▸ **WHAT TO WORK ON**
Every line of the material must be written out again unchanged.
↓↓↓
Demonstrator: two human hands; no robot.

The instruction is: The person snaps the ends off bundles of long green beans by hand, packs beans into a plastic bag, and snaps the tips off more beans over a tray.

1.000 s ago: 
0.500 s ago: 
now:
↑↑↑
▸ **RESULT OF THE TASK**
Demonstrator: two human hands; no robot.

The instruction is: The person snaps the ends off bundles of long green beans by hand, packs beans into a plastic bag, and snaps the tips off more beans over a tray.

1.000 s ago: 
0.500 s ago: 
now:

The exercise is now finished.